Conservatives have a "business" mentality and are outraged that the same national and local government services are invoiced to different people at different prices, and they think that is discrimination if not extortion (because they choose to ignore the "insurance against being unable to pay" element).
The poll-tax was a well-designed attempt to start fixing that at the local level. It failed because the thatcherite-radicals tried to achieve too much too soon, for political reason, not because it was a badly designed policy.

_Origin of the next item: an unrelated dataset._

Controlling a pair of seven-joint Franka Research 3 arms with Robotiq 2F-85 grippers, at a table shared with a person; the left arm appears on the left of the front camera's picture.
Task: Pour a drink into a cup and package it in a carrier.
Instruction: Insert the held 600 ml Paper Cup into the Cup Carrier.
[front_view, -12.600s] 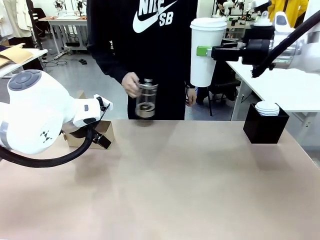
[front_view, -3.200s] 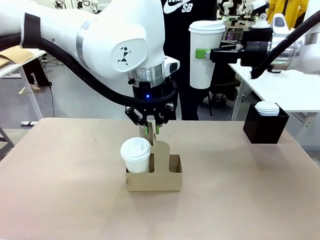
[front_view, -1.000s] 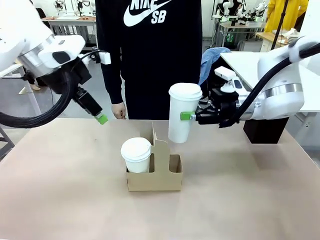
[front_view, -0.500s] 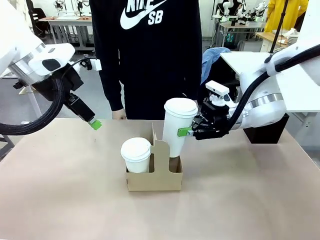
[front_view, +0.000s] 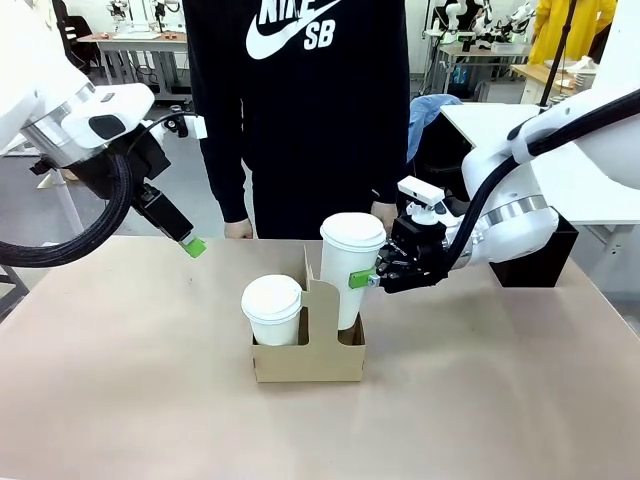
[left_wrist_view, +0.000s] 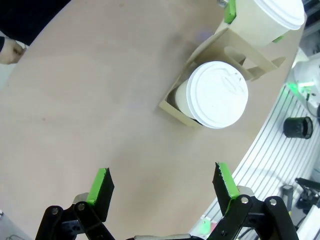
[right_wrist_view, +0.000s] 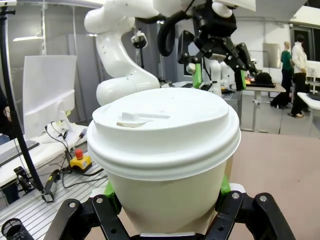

The thatcherite-gradualists have more cunningly devised a way around: first they segregate voters by income (by encouraging single-price-band estates and planning rules), then with Osborne they have cut the fund giving an extra to the poorer councils, and then they will more more spending powers locally. The whole effect is pretty much the same as having a poll-tax: poor areas will pay high rates of local tax to fund low levels of public services, and rich areas will pay low rates of local tax to fund high levels of public services.
That's not stupidity: it is a fairly clever ruse pursued over decades.
Posted by: Blissex | April 15, 2023 at 07:28 PM
«The same applies to politicians. Even the very smartest of them, merely by virtue of being politicians, will be biased. They are disproportionately likely to be over-optimistic about the ability of good policy to improve things;»
And here our blogger goes again on the fantasy that public policy is the result of character and cognitive biases... Here is good example:
«to exaggerate the competence and knowledge of top-down controllers (which contributed to the Iraq disaster);»
Oh please enough with the stupidity! The Iraq invasion was a great success for both the UK elites and the USA elites: the UK elites purpose was to demonstrate how loyal they are to the USA elites ("I am am with you, whatever" said Tony to George), and the USA elites purpose was to show they could afford to wreck a country and keep it occupied for decades, "pour encourager les autres". Therefore "Mission Accomplished". The externalities, the collateral damage? Not their problem. If after having worked in the City our blogger does not yet understand ruthless cynicism, or pretends to, too bad.
Consider the UK: has the public policy of pumping up property and finance rentierism over decades been the accidental result of much stupidity and cognitive biases repeated over decades? Of course not, just as the enormous expansion of the BoE balance sheet has not been a mere accident either (or that currently real "interest rates" are around -9% for "friends of friends"). A lot of people who matter have become a lot richer thanks to those, and that was not accidental.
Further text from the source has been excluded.